• [Information supplied]

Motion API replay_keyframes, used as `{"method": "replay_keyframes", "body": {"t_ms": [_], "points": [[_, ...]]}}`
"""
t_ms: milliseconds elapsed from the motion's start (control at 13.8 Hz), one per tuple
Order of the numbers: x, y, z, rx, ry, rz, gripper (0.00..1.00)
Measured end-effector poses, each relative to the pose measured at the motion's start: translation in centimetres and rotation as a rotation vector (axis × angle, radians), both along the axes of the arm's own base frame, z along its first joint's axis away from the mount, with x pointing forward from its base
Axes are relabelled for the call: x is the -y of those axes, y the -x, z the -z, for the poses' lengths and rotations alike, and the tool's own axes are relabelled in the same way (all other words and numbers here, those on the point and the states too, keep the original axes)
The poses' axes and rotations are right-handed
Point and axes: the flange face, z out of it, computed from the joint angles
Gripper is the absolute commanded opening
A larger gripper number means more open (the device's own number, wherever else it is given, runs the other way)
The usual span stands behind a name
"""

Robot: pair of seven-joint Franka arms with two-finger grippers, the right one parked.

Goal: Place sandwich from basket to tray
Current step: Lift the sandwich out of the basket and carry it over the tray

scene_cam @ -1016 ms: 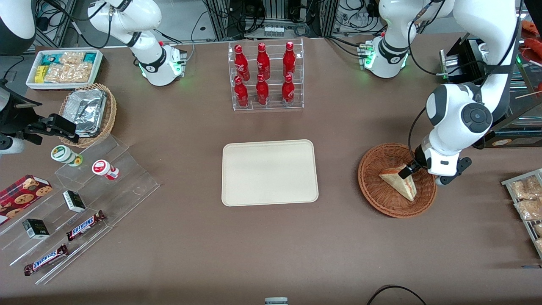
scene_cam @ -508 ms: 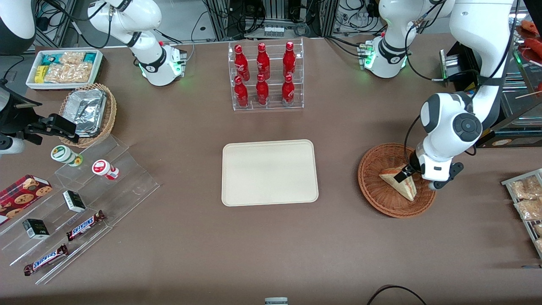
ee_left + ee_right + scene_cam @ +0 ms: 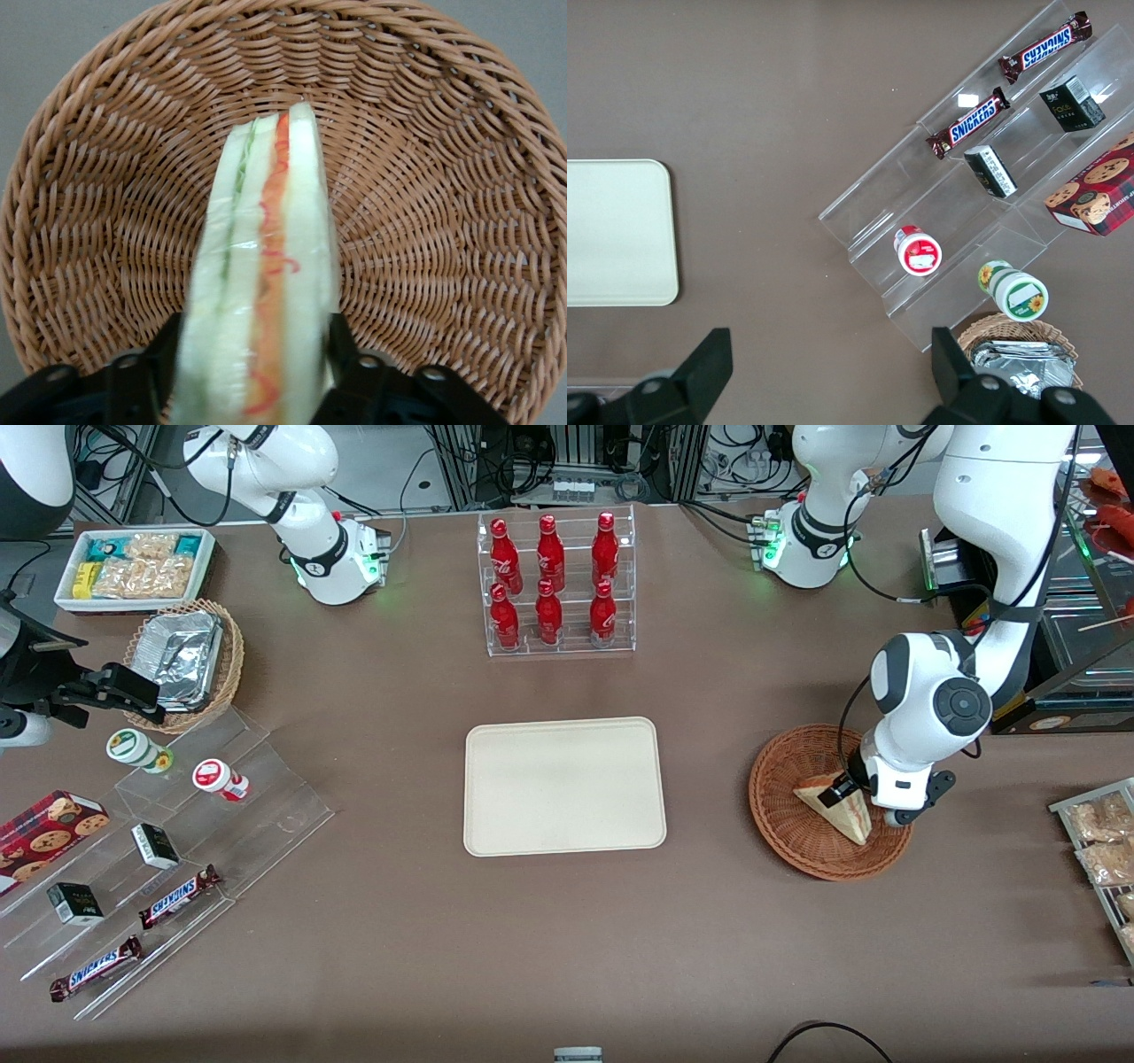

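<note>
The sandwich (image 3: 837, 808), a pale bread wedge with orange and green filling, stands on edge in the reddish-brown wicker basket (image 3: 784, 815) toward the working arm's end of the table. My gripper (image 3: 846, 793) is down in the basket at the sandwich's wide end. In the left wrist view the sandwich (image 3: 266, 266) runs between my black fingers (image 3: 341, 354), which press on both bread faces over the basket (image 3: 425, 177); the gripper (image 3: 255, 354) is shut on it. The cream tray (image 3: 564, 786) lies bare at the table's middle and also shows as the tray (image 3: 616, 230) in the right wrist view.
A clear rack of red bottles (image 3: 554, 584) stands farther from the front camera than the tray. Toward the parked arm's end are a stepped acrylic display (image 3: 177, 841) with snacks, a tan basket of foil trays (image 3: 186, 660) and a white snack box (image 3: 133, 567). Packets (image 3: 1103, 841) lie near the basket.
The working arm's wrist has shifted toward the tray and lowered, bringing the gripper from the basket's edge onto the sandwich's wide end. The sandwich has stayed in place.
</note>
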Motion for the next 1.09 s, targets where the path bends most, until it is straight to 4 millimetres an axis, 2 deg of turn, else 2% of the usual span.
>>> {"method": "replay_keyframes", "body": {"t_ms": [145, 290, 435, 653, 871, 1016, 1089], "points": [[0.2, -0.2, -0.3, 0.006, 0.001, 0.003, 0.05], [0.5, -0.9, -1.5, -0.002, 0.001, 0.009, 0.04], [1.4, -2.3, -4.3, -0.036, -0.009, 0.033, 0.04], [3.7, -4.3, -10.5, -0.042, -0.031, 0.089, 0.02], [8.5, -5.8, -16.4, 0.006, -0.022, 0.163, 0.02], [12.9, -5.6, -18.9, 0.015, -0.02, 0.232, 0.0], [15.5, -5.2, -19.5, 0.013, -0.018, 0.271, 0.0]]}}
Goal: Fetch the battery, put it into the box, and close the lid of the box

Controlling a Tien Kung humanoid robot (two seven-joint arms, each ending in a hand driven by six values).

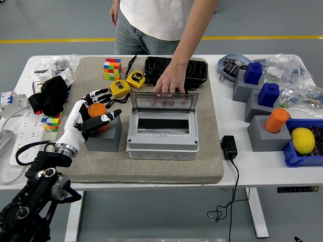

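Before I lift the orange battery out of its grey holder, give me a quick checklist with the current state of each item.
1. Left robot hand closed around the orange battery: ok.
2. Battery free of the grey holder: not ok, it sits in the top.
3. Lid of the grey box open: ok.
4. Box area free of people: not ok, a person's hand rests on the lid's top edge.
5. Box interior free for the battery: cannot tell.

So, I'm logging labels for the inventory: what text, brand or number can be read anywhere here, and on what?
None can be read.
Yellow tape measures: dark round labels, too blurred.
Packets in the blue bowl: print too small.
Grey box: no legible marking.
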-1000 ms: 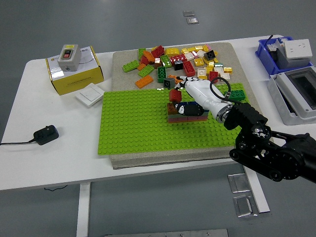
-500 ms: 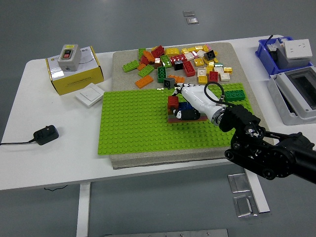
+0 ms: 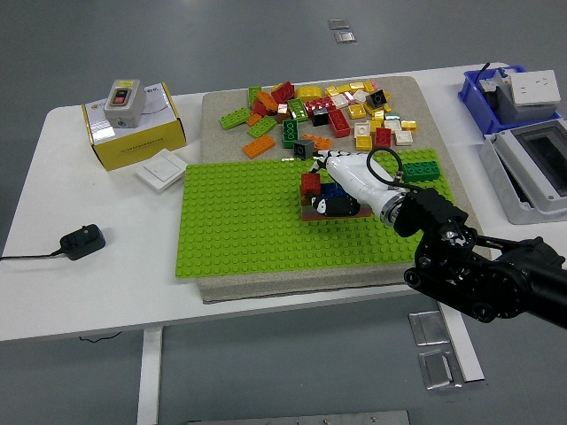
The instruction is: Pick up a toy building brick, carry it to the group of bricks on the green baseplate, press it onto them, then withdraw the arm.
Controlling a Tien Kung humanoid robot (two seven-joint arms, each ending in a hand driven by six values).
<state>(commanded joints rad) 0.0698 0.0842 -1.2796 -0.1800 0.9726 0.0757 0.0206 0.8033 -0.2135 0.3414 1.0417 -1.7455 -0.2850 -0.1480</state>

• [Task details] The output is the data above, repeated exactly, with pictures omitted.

• [Finished task]
Motion API replay_keyframes, used as `{"method": "replay_keyframes", "body": {"t_ms": [_], "points": [[_, ...]]}}`
"""
t_ms: milliseconds elapsed from the motion's start (control at 13.8 Hz), one per tuple
Order of the numbers: x, y, z, rx, ry, rz, gripper (0.00..1.00)
Measured end-effector poses, each relative to the pose measured at the motion's start: translation in centimetres and rotation as a rotation vector (axis × angle, radians), both along the axes of the arm's own base frame, z along its first joint's axis away from the mount, with x pointing forward from its base
Axes are relabelled for the call: x is the -y of those axes, y the -x, z the -z, for the poses' lengths and rotations alike, and the tool's own axes are relabelled in the same way (all other words and numbers here, those on the point and the states too, keep the original axes)
The poses' axes and rotations are right-handed
Point and axes: the flange face, z out of it, computed from the joint angles
Gripper is the absolute commanded opening
A larger gripper number means more open (the device's own number, wherever else it is given, runs the other way)
The usual span stands behind a name
"""

Robot: pair of seven-joint Franka arms with two-finger grippers, the right one parked.

Goal: Place sandwich from basket to tray
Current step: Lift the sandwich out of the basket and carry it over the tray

scene_cam @ -1016 ms: 
scene_cam @ -508 ms: 
ee_left + ee_right + scene_cam @ +0 ms: 

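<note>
The sandwich (image 3: 837, 808), a pale bread wedge with orange and green filling, stands on edge in the reddish-brown wicker basket (image 3: 784, 815) toward the working arm's end of the table. My gripper (image 3: 846, 793) is down in the basket at the sandwich's wide end. In the left wrist view the sandwich (image 3: 266, 266) runs between my black fingers (image 3: 341, 354), which press on both bread faces over the basket (image 3: 425, 177); the gripper (image 3: 255, 354) is shut on it. The cream tray (image 3: 564, 786) lies bare at the table's middle and also shows as the tray (image 3: 616, 230) in the right wrist view.
A clear rack of red bottles (image 3: 554, 584) stands farther from the front camera than the tray. Toward the parked arm's end are a stepped acrylic display (image 3: 177, 841) with snacks, a tan basket of foil trays (image 3: 186, 660) and a white snack box (image 3: 133, 567). Packets (image 3: 1103, 841) lie near the basket.
The working arm's wrist has shifted toward the tray and lowered, bringing the gripper from the basket's edge onto the sandwich's wide end. The sandwich has stayed in place.
</note>
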Motion for the next 1.09 s, targets where the path bends most, until it is straight to 4 millimetres an axis, 2 deg of turn, else 2% of the usual span.
>>> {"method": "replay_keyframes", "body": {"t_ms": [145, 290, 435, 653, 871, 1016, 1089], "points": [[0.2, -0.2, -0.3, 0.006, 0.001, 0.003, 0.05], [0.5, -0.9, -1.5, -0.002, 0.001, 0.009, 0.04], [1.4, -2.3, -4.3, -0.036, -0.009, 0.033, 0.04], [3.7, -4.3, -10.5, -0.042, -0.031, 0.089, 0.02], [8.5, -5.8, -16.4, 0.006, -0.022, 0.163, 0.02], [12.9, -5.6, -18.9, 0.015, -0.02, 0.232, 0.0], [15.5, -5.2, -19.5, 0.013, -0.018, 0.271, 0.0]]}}
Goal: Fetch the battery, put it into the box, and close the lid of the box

Controlling a Tien Kung humanoid robot (two seven-joint arms, each ending in a hand driven by six values).


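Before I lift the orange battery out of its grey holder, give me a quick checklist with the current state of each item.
1. Left robot hand closed around the orange battery: ok.
2. Battery free of the grey holder: not ok, it sits in the top.
3. Lid of the grey box open: ok.
4. Box area free of people: not ok, a person's hand rests on the lid's top edge.
5. Box interior free for the battery: cannot tell.

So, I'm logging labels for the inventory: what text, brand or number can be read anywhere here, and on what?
None can be read.
Yellow tape measures: dark round labels, too blurred.
Packets in the blue bowl: print too small.
Grey box: no legible marking.
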-1000 ms: 
-500 ms: 
+0 ms: 
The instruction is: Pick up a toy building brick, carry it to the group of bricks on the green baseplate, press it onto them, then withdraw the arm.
Controlling a Tien Kung humanoid robot (two seven-joint arms, each ending in a hand driven by six values).
<state>(commanded joints rad) 0.0698 0.0842 -1.2796 -0.1800 0.9726 0.0757 0.0206 0.8033 -0.2135 0.3414 1.0417 -1.7455 -0.2850 -0.1480</state>

The response to the exercise is now finished.